TASK DETAILS: All entries are to be given again verbatim.
::::::
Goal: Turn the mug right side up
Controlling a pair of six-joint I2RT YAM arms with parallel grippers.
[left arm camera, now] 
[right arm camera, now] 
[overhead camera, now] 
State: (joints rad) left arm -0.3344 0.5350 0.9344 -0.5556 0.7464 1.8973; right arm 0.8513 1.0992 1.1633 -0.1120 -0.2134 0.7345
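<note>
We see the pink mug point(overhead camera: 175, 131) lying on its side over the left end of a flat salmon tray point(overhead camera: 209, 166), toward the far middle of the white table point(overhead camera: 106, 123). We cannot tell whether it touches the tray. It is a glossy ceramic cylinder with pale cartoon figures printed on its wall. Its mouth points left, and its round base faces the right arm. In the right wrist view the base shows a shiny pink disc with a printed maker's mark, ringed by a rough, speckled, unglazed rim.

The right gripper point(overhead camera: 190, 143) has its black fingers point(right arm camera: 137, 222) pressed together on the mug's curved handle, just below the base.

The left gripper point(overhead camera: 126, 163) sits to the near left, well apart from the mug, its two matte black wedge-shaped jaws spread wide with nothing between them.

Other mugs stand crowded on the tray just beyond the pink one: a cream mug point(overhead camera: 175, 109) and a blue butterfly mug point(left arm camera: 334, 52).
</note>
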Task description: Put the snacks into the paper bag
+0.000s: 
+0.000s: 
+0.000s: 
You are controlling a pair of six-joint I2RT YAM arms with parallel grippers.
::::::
EXERCISE OUTPUT:
Goal: Turn the mug right side up
Controlling a pair of six-joint I2RT YAM arms with parallel grippers.
[left arm camera, now] 
[right arm camera, now] 
[overhead camera, now] 
State: (joints rad) left arm -0.3344 0.5350 0.9344 -0.5556 0.7464 1.8973; right arm 0.8513 1.0992 1.1633 -0.1120 -0.2134 0.7345
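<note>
We see the pink mug point(overhead camera: 175, 131) lying on its side over the left end of a flat salmon tray point(overhead camera: 209, 166), toward the far middle of the white table point(overhead camera: 106, 123). We cannot tell whether it touches the tray. It is a glossy ceramic cylinder with pale cartoon figures printed on its wall. Its mouth points left, and its round base faces the right arm. In the right wrist view the base shows a shiny pink disc with a printed maker's mark, ringed by a rough, speckled, unglazed rim.

The right gripper point(overhead camera: 190, 143) has its black fingers point(right arm camera: 137, 222) pressed together on the mug's curved handle, just below the base.

The left gripper point(overhead camera: 126, 163) sits to the near left, well apart from the mug, its two matte black wedge-shaped jaws spread wide with nothing between them.

Other mugs stand crowded on the tray just beyond the pink one: a cream mug point(overhead camera: 175, 109) and a blue butterfly mug point(left arm camera: 334, 52).
</note>
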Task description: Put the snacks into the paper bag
+0.000s: 
+0.000s: 
+0.000s: 
You are controlling a pair of six-joint I2RT YAM arms with parallel grippers.

This exercise has now been finished.